_Exercise description_:
Copy, exactly as written, the lines that begin at the one containing "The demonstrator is" and end at the one containing "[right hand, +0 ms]". Skip any pictures in the data below.

_Exercise data_:
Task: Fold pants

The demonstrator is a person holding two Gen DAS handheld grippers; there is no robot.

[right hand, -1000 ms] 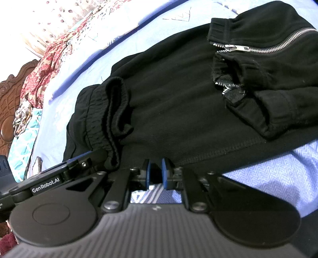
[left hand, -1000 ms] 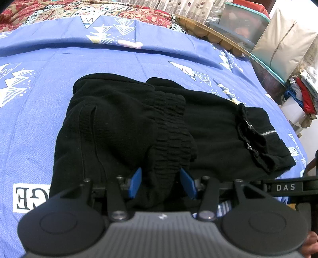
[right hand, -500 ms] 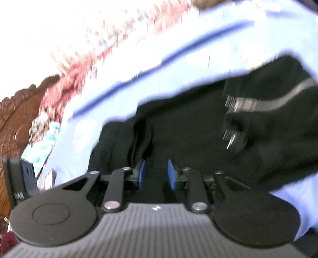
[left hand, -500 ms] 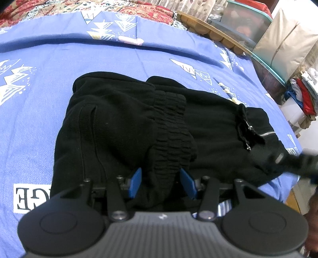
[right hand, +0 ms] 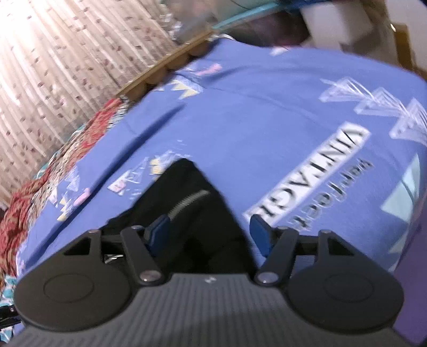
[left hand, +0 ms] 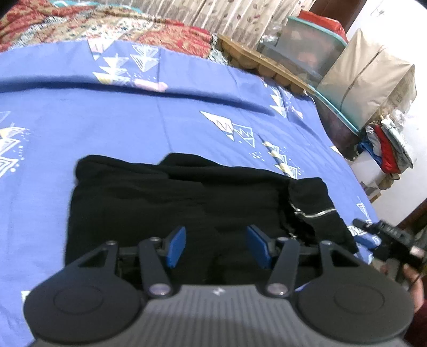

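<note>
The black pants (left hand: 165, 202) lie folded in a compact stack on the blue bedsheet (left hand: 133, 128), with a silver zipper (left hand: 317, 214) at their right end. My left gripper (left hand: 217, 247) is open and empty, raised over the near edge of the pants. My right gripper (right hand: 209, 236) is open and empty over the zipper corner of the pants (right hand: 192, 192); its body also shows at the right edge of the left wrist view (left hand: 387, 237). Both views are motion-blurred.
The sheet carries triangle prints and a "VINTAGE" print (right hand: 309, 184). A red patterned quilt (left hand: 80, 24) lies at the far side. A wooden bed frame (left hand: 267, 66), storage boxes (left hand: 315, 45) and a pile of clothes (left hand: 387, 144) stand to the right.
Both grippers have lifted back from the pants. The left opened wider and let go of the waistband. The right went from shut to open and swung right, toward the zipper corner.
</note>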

_Answer area_:
The demonstrator is a person holding two Gen DAS handheld grippers; there is no robot.

[right hand, -1000 ms] 
[left hand, -1000 ms] 
[right hand, -500 ms] 
[left hand, -500 ms] 
[right hand, +0 ms] 

No additional answer is needed.